Lundi 9 novembre 1970, vers 19h00. « J'ai mal, là, dans le dos », murmure le général Charles de Gaulle avant de s'effondrer dans sa propriété de Colombey-les-Deux-Eglises (Haute-Marne), terrassé par une rupture d'anévrisme. Il est mort. À quelques jours de ses 80 ans.
Avec son épouse Yvonne, l'homme du 18 juin vit retiré à La Boisserie depuis qu'il a démissionné, 18 mois plus tôt, de la présidence de la République, au lendemain de l'échec du référendum sur la régionalisation et la réforme du Sénat, après 11 années passées à l'Elysée. Journée ordinaire et pluvieuse d'automne dans la résidence acquise en 1934 par le couple. Le chef de la France libre travaille à ses « Mémoires d'espoir », déjeune avec sa femme, se promène, entre deux averses, dans le jardin, écrit à quelques « Compagnons » et à son fils Philippe.
Il vient de gagner la bibliothèque où un feu de bois se consume dans la cheminée. Il s'assoit devant la table de bridge, où chaque soir avant le journal télévisé et le dîner, il s'adonne à ce qu'il appelle sa « discipline d'oisiveté » : une réussite. Charles de Gaulle s'affaisse dans son fauteuil, la tête dans une main, sous les yeux d'Yvonne, en train d'écrire, installée à son secrétaire. Il a déjà perdu connaissance. Aussitôt appelés par son épouse, le père Jaugey, curé de Colombey, et le docteur Lacheny arrivent ensemble.
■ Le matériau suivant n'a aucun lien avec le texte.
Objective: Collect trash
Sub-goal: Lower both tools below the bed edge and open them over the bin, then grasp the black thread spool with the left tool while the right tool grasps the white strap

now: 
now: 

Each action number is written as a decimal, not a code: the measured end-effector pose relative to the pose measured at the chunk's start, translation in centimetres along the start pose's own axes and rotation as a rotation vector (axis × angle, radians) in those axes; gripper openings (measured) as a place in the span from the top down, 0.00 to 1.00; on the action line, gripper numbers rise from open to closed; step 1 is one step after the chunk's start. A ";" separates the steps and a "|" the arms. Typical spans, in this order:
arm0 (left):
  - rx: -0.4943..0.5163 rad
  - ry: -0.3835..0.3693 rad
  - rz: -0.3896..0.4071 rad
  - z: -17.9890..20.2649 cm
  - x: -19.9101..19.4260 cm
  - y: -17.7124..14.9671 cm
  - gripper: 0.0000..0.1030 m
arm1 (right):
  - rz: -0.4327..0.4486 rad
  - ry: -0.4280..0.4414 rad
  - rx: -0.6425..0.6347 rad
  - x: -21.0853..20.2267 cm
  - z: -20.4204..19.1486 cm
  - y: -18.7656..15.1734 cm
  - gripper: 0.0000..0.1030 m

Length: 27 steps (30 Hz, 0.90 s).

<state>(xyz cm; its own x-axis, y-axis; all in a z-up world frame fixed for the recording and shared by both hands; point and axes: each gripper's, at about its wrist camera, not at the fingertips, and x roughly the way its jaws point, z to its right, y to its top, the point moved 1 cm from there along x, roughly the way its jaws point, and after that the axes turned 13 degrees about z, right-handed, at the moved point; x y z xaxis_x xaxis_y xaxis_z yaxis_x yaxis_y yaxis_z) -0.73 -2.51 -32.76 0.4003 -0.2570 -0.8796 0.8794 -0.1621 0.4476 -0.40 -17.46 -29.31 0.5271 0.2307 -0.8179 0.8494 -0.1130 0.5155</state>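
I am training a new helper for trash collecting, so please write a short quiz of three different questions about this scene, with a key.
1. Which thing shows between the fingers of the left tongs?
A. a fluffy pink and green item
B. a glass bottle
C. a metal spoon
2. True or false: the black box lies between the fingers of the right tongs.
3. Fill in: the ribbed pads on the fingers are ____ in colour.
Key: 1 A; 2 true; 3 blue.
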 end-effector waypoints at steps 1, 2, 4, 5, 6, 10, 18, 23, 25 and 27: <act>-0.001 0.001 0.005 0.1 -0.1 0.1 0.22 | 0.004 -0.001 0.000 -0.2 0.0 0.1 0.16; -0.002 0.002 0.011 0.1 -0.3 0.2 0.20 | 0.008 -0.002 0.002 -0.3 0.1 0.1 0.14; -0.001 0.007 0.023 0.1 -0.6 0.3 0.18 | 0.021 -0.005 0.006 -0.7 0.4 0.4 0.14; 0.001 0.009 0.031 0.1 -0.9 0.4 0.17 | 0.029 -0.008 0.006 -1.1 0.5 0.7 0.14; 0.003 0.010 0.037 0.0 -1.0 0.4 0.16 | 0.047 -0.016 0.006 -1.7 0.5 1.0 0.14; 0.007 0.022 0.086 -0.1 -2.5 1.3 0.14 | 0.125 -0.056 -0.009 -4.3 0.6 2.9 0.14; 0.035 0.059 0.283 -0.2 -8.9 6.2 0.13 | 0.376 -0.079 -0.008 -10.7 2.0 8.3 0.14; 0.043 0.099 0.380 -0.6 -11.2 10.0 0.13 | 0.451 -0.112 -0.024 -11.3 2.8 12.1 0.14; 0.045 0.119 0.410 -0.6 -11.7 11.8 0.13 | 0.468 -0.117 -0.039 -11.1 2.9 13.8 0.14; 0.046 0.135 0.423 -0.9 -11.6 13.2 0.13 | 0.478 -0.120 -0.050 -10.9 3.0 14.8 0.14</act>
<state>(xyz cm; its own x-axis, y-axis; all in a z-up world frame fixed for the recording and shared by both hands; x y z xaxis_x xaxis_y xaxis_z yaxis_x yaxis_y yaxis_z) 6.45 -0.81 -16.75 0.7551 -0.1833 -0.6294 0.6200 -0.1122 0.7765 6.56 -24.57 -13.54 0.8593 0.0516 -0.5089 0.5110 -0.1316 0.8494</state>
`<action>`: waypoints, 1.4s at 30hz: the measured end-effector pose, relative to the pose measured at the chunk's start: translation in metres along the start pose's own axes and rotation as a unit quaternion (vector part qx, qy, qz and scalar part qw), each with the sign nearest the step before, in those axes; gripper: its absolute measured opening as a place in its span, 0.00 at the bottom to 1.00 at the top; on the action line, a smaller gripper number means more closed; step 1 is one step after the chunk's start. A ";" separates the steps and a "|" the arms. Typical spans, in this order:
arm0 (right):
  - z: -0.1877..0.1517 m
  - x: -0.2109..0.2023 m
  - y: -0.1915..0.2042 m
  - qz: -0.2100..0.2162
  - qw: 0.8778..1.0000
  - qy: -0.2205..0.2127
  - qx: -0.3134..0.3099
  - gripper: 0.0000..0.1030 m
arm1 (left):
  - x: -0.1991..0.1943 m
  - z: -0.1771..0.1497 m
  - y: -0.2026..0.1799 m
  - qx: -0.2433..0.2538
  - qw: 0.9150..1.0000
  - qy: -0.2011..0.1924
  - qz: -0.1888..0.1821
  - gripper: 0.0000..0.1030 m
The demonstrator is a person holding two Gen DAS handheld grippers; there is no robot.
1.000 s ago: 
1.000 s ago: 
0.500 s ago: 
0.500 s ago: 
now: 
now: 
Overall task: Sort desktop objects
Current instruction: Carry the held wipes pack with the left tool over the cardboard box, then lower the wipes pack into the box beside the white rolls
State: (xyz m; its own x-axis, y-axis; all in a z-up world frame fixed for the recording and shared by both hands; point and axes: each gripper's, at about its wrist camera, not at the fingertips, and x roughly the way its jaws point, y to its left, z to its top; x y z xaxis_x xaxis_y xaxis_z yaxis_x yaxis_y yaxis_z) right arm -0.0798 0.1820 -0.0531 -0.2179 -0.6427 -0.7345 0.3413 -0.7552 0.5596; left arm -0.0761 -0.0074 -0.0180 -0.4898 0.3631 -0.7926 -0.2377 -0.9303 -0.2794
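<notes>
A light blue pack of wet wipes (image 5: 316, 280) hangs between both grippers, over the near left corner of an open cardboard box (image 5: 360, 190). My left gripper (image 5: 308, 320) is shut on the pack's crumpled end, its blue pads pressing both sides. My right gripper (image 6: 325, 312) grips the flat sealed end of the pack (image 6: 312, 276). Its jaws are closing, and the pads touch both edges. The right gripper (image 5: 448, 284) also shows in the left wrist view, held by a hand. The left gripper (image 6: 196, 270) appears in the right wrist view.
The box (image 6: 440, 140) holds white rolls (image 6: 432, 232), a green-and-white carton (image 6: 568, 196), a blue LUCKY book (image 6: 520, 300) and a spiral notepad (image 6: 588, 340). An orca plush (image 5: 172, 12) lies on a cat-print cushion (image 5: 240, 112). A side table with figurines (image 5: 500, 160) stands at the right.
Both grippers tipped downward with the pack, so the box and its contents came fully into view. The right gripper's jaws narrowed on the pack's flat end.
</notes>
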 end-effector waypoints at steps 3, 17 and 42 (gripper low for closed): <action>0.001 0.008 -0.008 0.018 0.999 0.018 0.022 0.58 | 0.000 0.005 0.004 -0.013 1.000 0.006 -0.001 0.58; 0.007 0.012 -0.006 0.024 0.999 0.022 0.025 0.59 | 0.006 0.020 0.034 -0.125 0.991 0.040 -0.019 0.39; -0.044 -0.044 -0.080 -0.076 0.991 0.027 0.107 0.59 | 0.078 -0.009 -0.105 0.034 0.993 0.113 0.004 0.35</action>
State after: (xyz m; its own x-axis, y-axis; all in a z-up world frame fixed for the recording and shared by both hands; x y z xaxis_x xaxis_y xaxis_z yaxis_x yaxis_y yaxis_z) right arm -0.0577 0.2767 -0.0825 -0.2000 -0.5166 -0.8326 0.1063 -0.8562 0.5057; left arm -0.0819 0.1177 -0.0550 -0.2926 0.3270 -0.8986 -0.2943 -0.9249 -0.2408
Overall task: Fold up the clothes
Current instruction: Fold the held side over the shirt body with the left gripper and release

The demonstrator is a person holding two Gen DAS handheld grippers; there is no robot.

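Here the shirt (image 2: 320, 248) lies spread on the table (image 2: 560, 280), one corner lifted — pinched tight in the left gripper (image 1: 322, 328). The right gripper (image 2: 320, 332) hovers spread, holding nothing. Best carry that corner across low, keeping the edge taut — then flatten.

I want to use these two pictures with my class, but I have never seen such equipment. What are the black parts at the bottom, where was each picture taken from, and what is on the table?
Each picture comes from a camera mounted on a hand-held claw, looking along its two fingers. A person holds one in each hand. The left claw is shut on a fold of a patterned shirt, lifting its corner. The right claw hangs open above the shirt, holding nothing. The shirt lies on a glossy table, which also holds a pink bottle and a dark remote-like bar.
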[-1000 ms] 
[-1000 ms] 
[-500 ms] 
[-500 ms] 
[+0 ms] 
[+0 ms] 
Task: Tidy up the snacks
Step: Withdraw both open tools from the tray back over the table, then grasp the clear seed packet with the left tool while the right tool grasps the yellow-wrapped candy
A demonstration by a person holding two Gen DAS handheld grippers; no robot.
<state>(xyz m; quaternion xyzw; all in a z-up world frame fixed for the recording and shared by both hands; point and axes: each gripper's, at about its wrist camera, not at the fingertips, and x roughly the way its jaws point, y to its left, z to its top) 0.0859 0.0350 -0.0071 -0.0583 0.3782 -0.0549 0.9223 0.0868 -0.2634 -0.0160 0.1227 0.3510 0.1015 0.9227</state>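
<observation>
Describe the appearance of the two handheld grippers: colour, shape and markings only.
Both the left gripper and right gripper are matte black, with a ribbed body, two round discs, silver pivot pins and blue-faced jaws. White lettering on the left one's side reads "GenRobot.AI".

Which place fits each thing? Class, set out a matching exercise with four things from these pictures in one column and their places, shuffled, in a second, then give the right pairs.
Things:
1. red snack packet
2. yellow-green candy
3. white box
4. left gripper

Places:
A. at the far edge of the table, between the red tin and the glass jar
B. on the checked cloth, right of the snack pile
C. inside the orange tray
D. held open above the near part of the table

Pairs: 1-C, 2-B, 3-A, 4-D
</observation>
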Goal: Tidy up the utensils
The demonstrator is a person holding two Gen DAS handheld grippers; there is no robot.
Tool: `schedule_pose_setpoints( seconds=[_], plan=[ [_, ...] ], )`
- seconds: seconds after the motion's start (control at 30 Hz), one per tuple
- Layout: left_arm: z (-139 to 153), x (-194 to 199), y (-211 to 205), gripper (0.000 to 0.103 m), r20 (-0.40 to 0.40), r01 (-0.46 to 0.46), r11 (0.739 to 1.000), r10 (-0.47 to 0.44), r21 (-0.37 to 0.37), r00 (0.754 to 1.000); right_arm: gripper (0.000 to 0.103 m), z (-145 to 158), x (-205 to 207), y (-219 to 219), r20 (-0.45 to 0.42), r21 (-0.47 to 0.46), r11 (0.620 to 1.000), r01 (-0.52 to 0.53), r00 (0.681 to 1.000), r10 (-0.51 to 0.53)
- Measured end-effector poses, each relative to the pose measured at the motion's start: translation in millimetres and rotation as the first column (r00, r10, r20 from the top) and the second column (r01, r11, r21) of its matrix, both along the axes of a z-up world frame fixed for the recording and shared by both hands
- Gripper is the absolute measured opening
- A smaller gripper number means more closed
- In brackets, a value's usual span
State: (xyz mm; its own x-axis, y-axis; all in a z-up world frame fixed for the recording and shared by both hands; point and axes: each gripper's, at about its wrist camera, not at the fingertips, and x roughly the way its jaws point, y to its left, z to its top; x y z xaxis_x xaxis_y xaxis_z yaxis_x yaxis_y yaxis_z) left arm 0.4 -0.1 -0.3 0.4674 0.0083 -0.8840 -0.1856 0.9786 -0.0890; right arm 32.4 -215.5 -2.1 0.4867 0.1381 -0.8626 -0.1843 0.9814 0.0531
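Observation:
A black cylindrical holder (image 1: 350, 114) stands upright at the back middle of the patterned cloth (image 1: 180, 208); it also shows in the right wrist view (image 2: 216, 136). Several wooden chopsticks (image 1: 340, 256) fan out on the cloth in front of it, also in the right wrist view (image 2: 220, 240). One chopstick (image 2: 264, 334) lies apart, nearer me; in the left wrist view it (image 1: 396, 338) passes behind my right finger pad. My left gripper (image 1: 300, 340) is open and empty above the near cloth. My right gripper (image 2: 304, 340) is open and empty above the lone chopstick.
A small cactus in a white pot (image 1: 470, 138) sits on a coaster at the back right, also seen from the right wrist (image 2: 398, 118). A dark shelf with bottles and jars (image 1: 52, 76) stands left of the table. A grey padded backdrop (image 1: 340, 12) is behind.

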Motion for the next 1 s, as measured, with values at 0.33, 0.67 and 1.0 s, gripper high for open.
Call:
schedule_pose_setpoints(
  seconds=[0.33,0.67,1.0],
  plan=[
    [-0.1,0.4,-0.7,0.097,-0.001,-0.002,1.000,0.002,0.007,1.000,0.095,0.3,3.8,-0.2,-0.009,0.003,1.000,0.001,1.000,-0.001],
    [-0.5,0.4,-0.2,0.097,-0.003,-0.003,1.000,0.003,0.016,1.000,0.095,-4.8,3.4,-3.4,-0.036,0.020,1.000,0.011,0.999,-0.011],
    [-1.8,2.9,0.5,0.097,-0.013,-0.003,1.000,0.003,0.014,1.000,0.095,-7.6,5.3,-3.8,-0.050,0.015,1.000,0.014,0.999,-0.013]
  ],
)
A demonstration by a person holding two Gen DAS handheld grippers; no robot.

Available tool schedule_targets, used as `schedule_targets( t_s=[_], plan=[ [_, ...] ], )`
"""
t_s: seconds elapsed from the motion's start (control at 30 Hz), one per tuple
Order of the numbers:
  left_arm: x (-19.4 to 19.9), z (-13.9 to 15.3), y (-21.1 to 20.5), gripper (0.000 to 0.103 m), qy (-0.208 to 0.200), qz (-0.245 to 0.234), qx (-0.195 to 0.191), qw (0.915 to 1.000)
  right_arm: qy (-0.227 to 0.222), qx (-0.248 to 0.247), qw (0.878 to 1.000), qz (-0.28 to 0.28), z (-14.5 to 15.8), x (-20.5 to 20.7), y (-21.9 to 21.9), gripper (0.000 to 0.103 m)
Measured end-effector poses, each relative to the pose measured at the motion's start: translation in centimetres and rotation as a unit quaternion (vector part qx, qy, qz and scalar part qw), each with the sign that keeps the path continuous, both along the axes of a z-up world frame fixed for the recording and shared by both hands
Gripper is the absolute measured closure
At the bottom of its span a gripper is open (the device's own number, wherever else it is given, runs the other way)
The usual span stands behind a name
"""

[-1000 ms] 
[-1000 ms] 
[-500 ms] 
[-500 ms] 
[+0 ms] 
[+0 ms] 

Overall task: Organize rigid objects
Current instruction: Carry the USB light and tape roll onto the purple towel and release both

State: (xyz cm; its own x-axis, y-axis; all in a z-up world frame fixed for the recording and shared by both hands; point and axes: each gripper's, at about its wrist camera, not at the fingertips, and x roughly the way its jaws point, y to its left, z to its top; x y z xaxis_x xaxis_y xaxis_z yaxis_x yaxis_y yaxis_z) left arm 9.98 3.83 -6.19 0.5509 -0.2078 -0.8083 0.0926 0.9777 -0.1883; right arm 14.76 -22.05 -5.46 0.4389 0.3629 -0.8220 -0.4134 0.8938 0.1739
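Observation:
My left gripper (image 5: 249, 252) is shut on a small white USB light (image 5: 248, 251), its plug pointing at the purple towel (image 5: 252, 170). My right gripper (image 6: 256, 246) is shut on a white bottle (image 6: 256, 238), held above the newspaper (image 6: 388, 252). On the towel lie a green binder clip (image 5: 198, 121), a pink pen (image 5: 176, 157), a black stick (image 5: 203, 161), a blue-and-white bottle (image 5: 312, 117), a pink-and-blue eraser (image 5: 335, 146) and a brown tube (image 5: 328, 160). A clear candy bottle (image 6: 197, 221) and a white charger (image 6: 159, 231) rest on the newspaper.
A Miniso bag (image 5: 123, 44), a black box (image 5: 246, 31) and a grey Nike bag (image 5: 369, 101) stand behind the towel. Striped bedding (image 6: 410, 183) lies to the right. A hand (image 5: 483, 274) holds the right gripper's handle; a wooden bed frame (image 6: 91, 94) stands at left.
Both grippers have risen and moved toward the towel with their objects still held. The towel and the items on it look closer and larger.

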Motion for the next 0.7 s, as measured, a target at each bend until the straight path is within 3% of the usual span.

Il est trop tard. Rupture d'anévrisme abdominal, diagnostique le médecin. Le fondateur de la Ve République expire alors que le prêtre lui administre les derniers sacrements.
Difficilement concevable 50 ans plus tard à l'heure de Twitter et des réseaux sociaux, la mort du héros de la Seconde Guerre mondiale est tenue secrète toute la nuit. Seuls ses enfants sont prévenus. Son successeur, le président Georges Pompidou, n'est lui-même averti qu'à 7h20, soit 12 heures après le décès. Aucun communiqué, aucune annonce officielle. C'est, à 9h41, un flash de l'AFP - « de Gaulle décéda »- qui rend publique la mort du général.